Washington Still Reeling from Terrorist Attack

by Brian Davis

     What have you done to that lovely lady by the Potomac? Henry James identified the District of Columbia as a majestic city which is now pock marked and full of concrete barriers.

     My heart was broken by the events of September 11, but the transformation of our nation’s capital is just as sad if not also angering. The barricading of Washington is an assault on our democracy. We never voted if it was wise to close down the White House or the Capitol and increase security forces to unprecedented levels. If our democracy is so fragile that it would falter because of a terrorist act then it is not worth preserving.

     Just a quick walk down those nobly named streets of Constitution or Independence Avenues, we see police on every street corner. Standing at the Capital, I was watched, I was repeatedly passed by Capital police, and the security shined their flashlight in my face at night. I was deemed a threat for walking the same paths traveled by the Kennedys, Barbara Jordon, Howard Metzenbaum, and Lowell Weiker as they defended personal liberty.

     It seems that the cradle of democracy is operating in a state of fear.
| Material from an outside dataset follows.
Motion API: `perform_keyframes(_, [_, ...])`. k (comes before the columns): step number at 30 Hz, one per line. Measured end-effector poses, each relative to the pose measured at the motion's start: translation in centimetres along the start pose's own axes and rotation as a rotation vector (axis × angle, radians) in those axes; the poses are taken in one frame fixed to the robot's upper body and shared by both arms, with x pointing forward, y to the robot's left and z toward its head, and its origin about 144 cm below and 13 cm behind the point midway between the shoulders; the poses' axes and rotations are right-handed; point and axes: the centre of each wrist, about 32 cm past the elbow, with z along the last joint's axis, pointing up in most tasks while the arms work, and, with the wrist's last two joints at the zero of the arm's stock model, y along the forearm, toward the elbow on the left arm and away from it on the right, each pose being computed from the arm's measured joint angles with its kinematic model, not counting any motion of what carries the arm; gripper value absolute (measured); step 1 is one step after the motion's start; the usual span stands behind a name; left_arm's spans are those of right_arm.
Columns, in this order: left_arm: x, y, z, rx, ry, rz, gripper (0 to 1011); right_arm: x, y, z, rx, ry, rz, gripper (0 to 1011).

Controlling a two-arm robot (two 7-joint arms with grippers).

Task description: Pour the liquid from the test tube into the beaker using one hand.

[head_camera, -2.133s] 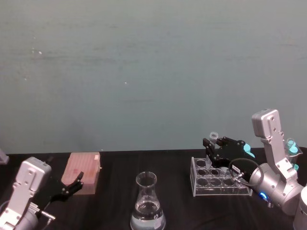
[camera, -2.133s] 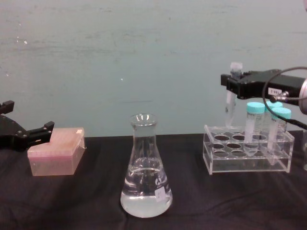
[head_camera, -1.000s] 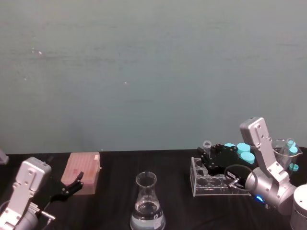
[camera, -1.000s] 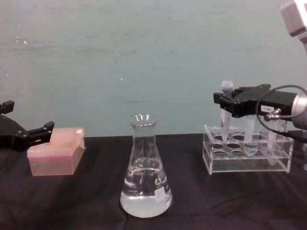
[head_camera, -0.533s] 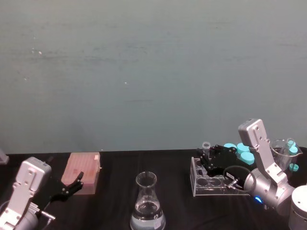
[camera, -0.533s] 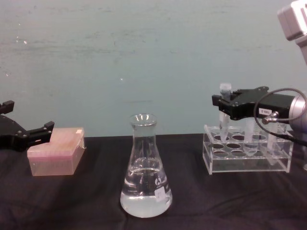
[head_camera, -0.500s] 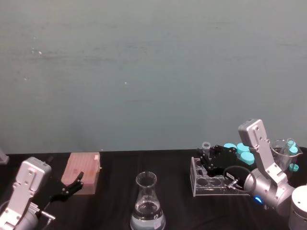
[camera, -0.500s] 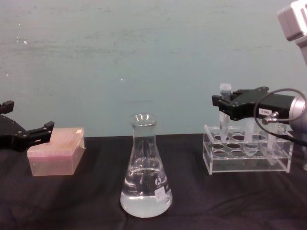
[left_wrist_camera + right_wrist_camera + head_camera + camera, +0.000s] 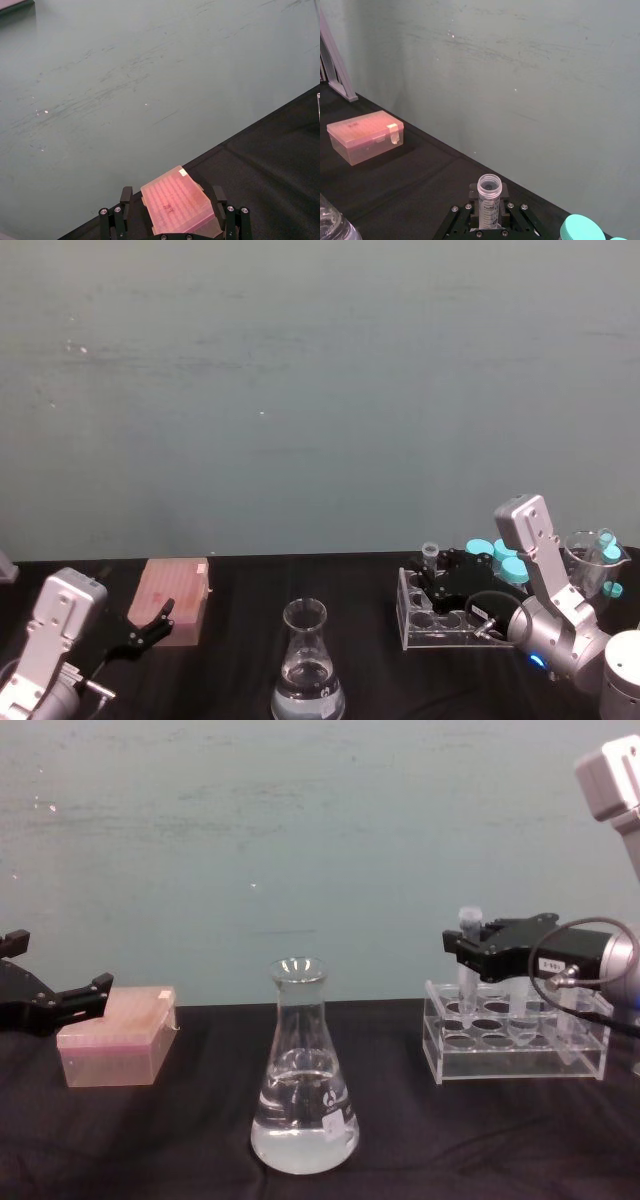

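The beaker (image 9: 305, 665) (image 9: 303, 1070), a clear conical flask with colourless liquid in its wide base, stands at the table's front centre. My right gripper (image 9: 436, 575) (image 9: 466, 950) (image 9: 488, 212), black on a silver-grey arm, is shut on the test tube (image 9: 430, 554) (image 9: 468, 917) (image 9: 488, 192). It holds the tube upright, with the tube's lower end down in the back-left hole of the clear rack (image 9: 455, 625) (image 9: 515, 1058). Whether the tube holds any liquid is too small to tell. My left gripper (image 9: 163, 618) (image 9: 60, 965) is parked open at the far left.
A pink lidded box (image 9: 175, 600) (image 9: 115, 1040) (image 9: 177, 202) (image 9: 365, 135) lies just ahead of the left gripper. Cyan-capped tubes (image 9: 497, 552) (image 9: 581, 227) stand in the rack behind the right gripper. A glass vessel (image 9: 598, 558) sits at the far right edge.
My right gripper has come down and slightly left with the test tube, whose tip now sits lower in the rack. The left arm and the beaker have not moved.
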Motion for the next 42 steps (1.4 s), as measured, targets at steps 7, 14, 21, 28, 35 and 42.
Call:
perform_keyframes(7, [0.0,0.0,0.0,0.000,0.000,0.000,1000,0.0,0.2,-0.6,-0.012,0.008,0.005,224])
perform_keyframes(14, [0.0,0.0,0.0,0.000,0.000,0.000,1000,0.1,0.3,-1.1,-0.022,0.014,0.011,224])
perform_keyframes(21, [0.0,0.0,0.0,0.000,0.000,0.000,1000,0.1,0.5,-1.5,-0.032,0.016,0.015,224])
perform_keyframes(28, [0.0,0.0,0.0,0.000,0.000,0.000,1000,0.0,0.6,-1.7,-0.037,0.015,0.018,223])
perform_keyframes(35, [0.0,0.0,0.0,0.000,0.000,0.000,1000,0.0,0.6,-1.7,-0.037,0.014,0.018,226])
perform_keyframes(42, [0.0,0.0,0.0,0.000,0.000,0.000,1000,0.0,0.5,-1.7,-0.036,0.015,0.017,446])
We are all terrorist suspects. Anyone could be the next home grown terrorist, the next Ted Kazinski, the next Timothy McVeigh. There are cameras, private security, police, and even federal military now involved in protecting buildings, monuments and our nation’s elite. We have actually created an elite class of elected officials who are the subject of extra-ordinary security measures. A far cry from the members of the first five Congressional delegations who only worked part time as legislator and most were full time farmers.

     Our forefathers fought to throw off empirical rule but a quick trip to the White House shows a different story. The building is absolutely secure similar to those of the castles that dot the European landscape. Our empirical president is so distant from the population and no longer "the steward of the people" or "the president of all people" but instead a term limited monarch.
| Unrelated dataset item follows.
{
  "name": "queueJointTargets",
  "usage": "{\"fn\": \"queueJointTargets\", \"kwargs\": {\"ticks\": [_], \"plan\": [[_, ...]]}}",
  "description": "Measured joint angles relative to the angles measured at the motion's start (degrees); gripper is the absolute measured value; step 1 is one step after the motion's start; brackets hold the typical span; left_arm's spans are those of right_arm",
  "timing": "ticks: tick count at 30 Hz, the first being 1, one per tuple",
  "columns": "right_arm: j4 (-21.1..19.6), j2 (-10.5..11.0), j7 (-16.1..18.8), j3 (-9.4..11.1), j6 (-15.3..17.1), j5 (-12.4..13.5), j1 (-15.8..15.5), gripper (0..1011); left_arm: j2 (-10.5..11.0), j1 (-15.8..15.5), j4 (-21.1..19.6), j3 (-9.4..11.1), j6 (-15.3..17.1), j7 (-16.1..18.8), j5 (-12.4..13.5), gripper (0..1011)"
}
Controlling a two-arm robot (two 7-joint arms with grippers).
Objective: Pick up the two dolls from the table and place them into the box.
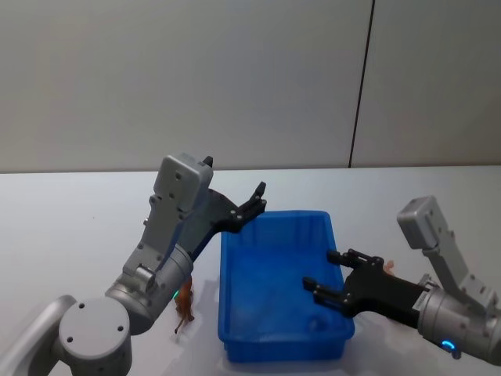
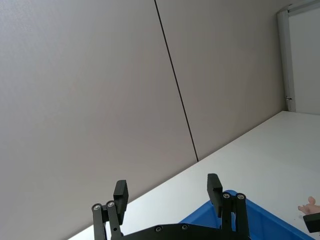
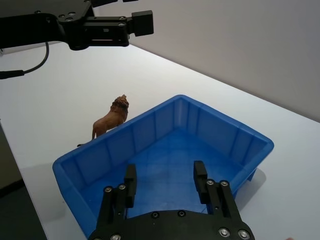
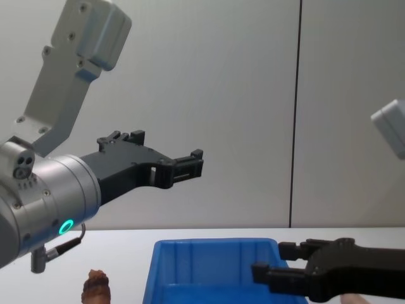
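hovering with both claws empty, both dolls outside the box
your left gripper (image 1: 252,205) hangs high over the box (image 1: 282,350) at its far left corner, jaws wide, likely raised to clear the wall; the brown doll (image 1: 184,301) stands on the table (image 1: 63,227) just beside the box's left wall, under that arm. your right gripper (image 1: 321,270) sits low over the right wall, spread and empty, the pink doll (image 1: 387,267) just behind it. neither pick looks made yet.

Brown lion doll (image 3: 111,120) upright left of blue box (image 1: 266,298); pink doll (image 2: 310,205) right.
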Motion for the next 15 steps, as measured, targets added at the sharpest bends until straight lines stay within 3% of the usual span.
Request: {"fn": "queueJointTargets", "kwargs": {"ticks": [10,15], "plan": [[-0.5,0.2,-0.8,-0.3,-0.4,0.6,-0.5,956,0.0,0.0,0.0,0.0,0.0,0.0,0.0,1001],[-0.8,0.9,-2.0,0.1,-0.4,1.2,-1.0,1004,0.0,0.0,0.0,0.0,0.0,0.0,0.0,1001]]}}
     Even that symbol for democracy around the world—the nation’s Capital building is a bunker sealing out its citizens. We cannot walk those wonderful steps up the front of the building to the places where great Americans like Franklin Roosevelt, Woodrow Wilson, and Dwight Eisenhower took their oaths of office to lead this country. Even Armed Freedom on the Capital dome seems to be depressed that she looks out over this hypocrisy of a democratic society.
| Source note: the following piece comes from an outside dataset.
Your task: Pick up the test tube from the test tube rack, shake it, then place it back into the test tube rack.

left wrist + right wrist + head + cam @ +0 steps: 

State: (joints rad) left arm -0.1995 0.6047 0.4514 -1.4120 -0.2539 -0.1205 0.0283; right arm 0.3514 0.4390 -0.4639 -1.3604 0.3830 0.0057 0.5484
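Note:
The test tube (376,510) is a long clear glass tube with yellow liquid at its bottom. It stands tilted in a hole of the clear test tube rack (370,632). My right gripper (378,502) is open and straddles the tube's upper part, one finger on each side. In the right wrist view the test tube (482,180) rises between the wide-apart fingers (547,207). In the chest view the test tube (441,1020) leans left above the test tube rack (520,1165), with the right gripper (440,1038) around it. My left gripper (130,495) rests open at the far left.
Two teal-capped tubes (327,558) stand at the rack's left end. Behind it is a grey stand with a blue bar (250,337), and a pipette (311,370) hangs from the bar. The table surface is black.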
     Real security would be the elimination of poverty. If a terrorist wants to strike a blow to democracy or freedom they will do it. No matter how many security guards, how many cameras or military officers, as a society we are vulnerable. The security state of Rome was undermined on a routine basis by rebellion. Totalitarian states have traditionally seen attacks by their own disenfranchised populations. For every stripping of people’s rights breeds contempt, anger, and terrorists, or as we used to call them patriots. It is ironic that the groups planning the American Revolution would be subject to surveillance and increased security with the passage of the 2001 Patriot Act.

     The state of New Hampshire pays homage to the terrorists on their license plates with the phrase "Live Free or Die." The Boston Tea party and the rebellions that led up to the Revolution would certainly be considered terrorism in today’s environment. John Brown certainly would be a friend of the nation of Palestine. The point is that terrorism is a part of the American historical landscape. After all, the capturing and enslaving of an entire population with a different color skin seems to be an expression of terrorism. The extermination of a pre-existing group of nations from land that we currently occupy certainly goes way beyond the genocide in Bosnia or Somalia of the last decade.

     Security would be enhanced by housing our entire population providing them a living income so that they can maintain decent housing, providing universal health care, and iron clad civil liberties protecting all of our rights and freedoms. In the cradle of democracy in our nation’s capital, it is an embarrassment that we have homeless people sleeping everywhere. President Bush’s closest neighbor is a homeless man who sleeps in Lafayette Park and actually was the neighbor of the last seven presidents.

     I saw men first in line sleeping outside the Bank of America waiting for their piece of the pie. I saw men laboring to survive in front of the National Labor Relations Board. I did not understand why the workers at Metropolitan Optical did not see the inhumanity in front of them with guys sleeping on their door. The Federal Trade Commission housed a man waiting to be traded to a country that cares. At least one man was waiting for justice as he slept in front of the Department of Justice.

     A walk down Pennsylvania Ave then to the mall and onto the Capital demonstrates how out of touch our elected officials are in this country. There were parties full of lobbyists where our leaders were led to the table and gorged with money, fine food, alcohol, and slaps on the back. While a huge population exists on the streets forever looking in and never having their voices heard when discussions are made about education, healthcare, justice, welfare reform, and housing policy or appropriation decisions are made. How do they not see the inhumanity that they walk over everyday?